What is expected:
Give back all the data exactly, line by line.

Supplied data:

--- START ---

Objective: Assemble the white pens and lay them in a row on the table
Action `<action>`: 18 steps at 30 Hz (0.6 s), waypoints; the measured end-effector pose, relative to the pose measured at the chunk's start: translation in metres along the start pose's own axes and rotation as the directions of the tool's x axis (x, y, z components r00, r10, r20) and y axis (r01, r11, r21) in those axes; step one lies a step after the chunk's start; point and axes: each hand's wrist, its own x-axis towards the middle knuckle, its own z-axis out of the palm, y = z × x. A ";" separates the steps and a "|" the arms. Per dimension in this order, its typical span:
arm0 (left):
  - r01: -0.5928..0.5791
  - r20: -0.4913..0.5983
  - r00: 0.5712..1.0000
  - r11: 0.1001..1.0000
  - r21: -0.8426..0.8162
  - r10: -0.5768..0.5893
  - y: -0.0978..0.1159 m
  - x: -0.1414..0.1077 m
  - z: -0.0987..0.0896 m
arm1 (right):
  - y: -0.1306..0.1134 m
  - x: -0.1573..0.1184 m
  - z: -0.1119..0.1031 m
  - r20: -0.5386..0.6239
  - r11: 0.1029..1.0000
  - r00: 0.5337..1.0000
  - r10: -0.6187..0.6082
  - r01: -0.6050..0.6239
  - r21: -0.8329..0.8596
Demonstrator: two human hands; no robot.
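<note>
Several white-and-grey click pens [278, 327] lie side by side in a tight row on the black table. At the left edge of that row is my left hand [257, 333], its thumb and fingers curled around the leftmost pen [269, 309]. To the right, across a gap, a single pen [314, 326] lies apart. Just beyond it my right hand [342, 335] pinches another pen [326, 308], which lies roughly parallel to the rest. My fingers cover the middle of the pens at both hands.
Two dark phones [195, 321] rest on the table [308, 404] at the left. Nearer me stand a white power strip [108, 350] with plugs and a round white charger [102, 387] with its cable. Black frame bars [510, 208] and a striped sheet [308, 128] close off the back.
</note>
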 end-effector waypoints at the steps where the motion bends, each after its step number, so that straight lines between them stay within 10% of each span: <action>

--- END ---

Task response:
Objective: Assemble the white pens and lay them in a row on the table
Action `<action>`: 18 steps at 30 Hz (0.6 s), waypoints; the measured end-effector pose, relative to the pose measured at the chunk's start: translation in metres along the start pose's own axes and rotation as the directions of the tool's x axis (x, y, z components r00, r10, r20) and y axis (r01, r11, r21) in those axes; step one lies a step after the chunk's start; point and axes: each hand's wrist, its own x-axis towards the middle knuckle, its own z-axis out of the palm, y = z × x. A ";" separates the steps and a "|" the arms. Per dimension in this order, its typical span:
arm0 (left):
  - r01: -0.5928..0.5791
  - r20: -0.4913..0.5983
  - r00: 0.5712..1.0000
  - r11: 0.1001..1.0000
  - r21: -0.8426..0.8162
  - r10: -0.5768..0.5893
  - y: -0.0978..0.1159 m
  - x: -0.1414..0.1077 m
  - z: -0.0987..0.0896 m
arm1 (right):
  - y: -0.1306..0.1134 m
  - x: -0.1573..0.1184 m
  - z: -0.1119..0.1031 m
  - r20: -0.5386..0.6239
  - r11: 0.1029..1.0000
  - r00: 0.5337..1.0000
  - r10: -0.6187..0.6082
  - r01: -0.6050..0.6239
  - r21: -0.8329..0.8596
Demonstrator: two human hands; no robot.
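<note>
Several white-and-grey click pens [278, 327] lie side by side in a tight row on the black table. At the left edge of that row is my left hand [257, 333], its thumb and fingers curled around the leftmost pen [269, 309]. To the right, across a gap, a single pen [314, 326] lies apart. Just beyond it my right hand [342, 335] pinches another pen [326, 308], which lies roughly parallel to the rest. My fingers cover the middle of the pens at both hands.
Two dark phones [195, 321] rest on the table [308, 404] at the left. Nearer me stand a white power strip [108, 350] with plugs and a round white charger [102, 387] with its cable. Black frame bars [510, 208] and a striped sheet [308, 128] close off the back.
</note>
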 end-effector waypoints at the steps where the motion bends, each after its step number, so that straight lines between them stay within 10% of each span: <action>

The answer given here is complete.